= Beginning of Section =

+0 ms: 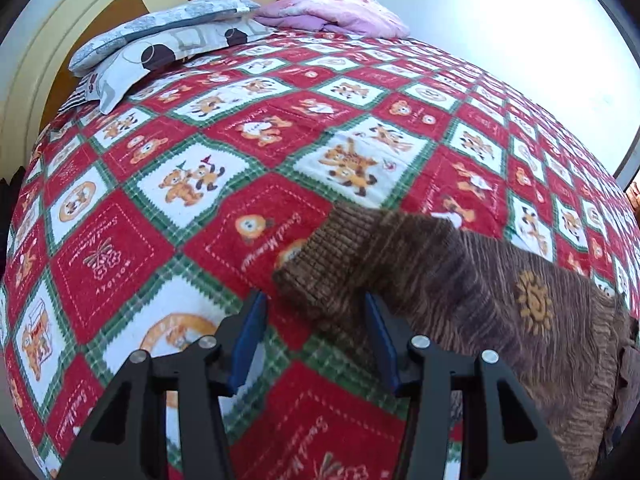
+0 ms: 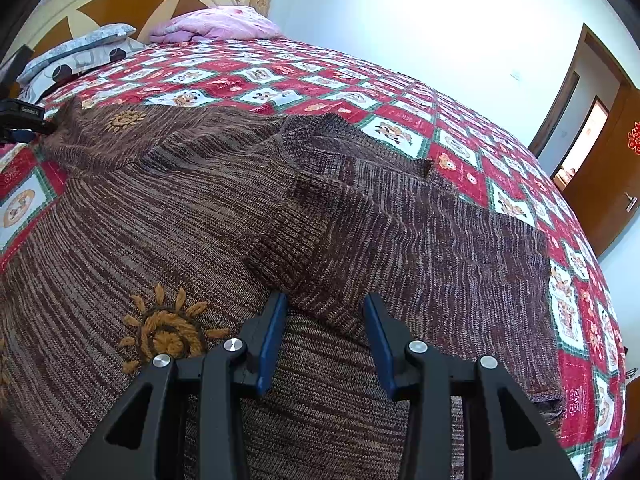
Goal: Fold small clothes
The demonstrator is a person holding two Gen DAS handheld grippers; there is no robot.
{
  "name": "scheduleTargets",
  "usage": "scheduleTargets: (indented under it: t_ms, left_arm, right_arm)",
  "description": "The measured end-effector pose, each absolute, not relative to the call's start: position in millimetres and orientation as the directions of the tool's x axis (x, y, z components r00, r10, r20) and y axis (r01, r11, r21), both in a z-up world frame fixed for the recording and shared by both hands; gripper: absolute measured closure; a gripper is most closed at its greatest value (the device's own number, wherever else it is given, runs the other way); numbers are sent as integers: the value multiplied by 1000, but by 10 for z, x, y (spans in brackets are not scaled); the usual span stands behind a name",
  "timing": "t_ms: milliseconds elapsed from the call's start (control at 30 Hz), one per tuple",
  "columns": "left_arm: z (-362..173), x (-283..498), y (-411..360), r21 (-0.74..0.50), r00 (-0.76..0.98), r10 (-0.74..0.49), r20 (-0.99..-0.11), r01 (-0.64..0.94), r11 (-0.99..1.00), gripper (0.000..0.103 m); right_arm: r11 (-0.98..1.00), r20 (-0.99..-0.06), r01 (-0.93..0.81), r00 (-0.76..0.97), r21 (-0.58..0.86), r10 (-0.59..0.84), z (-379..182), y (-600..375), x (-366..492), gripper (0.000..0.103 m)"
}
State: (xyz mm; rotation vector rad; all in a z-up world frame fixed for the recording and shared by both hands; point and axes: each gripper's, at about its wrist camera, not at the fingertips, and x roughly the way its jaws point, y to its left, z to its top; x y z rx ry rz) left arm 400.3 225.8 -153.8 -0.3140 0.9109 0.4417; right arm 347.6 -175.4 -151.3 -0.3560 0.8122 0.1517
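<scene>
Spread across a bed, the red, white and green bear-print quilt (image 1: 224, 184) carries a brown knit sweater (image 2: 168, 216) lying flat, with orange suns stitched on it. Its ribbed sleeve cuff (image 1: 320, 256) reaches out over the quilt, and the left gripper (image 1: 316, 304) hovers right at it, jaws spread, the cuff's lower edge lying between the blue pads without being pinched. From the right wrist view, a second sleeve is folded in across the sweater's body, its ribbed cuff (image 2: 284, 240) ending just ahead of the right gripper (image 2: 325, 304), whose jaws are also spread, with the sleeve's edge between them. Patterned pillows (image 1: 160, 48) and a pink blanket (image 1: 336, 14) sit by the headboard (image 1: 36, 76); a wooden door (image 2: 604, 176) stands at right.
</scene>
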Motion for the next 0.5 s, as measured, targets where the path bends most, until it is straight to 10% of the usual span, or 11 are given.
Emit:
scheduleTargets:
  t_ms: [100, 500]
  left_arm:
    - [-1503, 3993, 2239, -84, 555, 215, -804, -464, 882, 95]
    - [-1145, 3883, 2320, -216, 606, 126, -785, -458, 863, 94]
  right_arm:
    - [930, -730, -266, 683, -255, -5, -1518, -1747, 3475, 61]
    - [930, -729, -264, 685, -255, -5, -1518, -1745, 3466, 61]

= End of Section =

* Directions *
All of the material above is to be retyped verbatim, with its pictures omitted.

* Answer for this exercise *
+0 ms: 
+0 ms: 
Goal: Fold small clothes
The demonstrator is a person holding two Gen DAS handheld grippers; there is no robot.
{
  "name": "scheduleTargets",
  "usage": "scheduleTargets: (indented under it: t_ms, left_arm, right_arm)",
  "description": "The measured end-effector pose, each absolute, not relative to the call's start: position in millimetres and orientation as the directions of the tool's x axis (x, y, z components r00, r10, r20) and y axis (r01, r11, r21), both in a z-up world frame fixed for the recording and shared by both hands; gripper: absolute measured closure; a gripper is most closed at its greatest value (the device's own number, wherever else it is given, runs the other way); numbers are sent as integers: the value multiplied by 1000, but by 10 for z, x, y (spans in brackets are not scaled); the usual span stands behind a name",
  "timing": "t_ms: milliseconds elapsed from the call's start (control at 30 Hz), one per tuple",
  "columns": "left_arm: z (-362..173), x (-283..498), y (-411..360), r21 (-0.74..0.50), r00 (-0.76..0.98), r10 (-0.74..0.49), r20 (-0.99..-0.11), r01 (-0.64..0.94), r11 (-0.99..1.00), gripper (0.000..0.103 m); right_arm: r11 (-0.98..1.00), r20 (-0.99..-0.06), r01 (-0.93..0.81), r00 (-0.76..0.97), r21 (-0.58..0.86), r10 (-0.59..0.84), z (-379..182), y (-600..375), x (-366..492), gripper (0.000..0.103 m)"
}
State: (xyz mm; rotation vector rad; all in a z-up world frame fixed for the recording and shared by both hands; point and axes: each gripper's, at about its wrist camera, not at the fingertips, and x roughly the way its jaws point, y to its left, z to its top; x y z rx ry rz) left arm 400.3 225.8 -153.8 -0.3140 0.9109 0.4417; right arm 347.6 -175.4 -151.3 -0.3560 0.8122 0.1517
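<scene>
Spread across a bed, the red, white and green bear-print quilt (image 1: 224, 184) carries a brown knit sweater (image 2: 168, 216) lying flat, with orange suns stitched on it. Its ribbed sleeve cuff (image 1: 320, 256) reaches out over the quilt, and the left gripper (image 1: 316, 304) hovers right at it, jaws spread, the cuff's lower edge lying between the blue pads without being pinched. From the right wrist view, a second sleeve is folded in across the sweater's body, its ribbed cuff (image 2: 284, 240) ending just ahead of the right gripper (image 2: 325, 304), whose jaws are also spread, with the sleeve's edge between them. Patterned pillows (image 1: 160, 48) and a pink blanket (image 1: 336, 14) sit by the headboard (image 1: 36, 76); a wooden door (image 2: 604, 176) stands at right.
</scene>
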Motion for the next 0.5 s, as measured, targets where the path bends most, until it is straight to 10% of the usual span, or 11 are given.
Emit:
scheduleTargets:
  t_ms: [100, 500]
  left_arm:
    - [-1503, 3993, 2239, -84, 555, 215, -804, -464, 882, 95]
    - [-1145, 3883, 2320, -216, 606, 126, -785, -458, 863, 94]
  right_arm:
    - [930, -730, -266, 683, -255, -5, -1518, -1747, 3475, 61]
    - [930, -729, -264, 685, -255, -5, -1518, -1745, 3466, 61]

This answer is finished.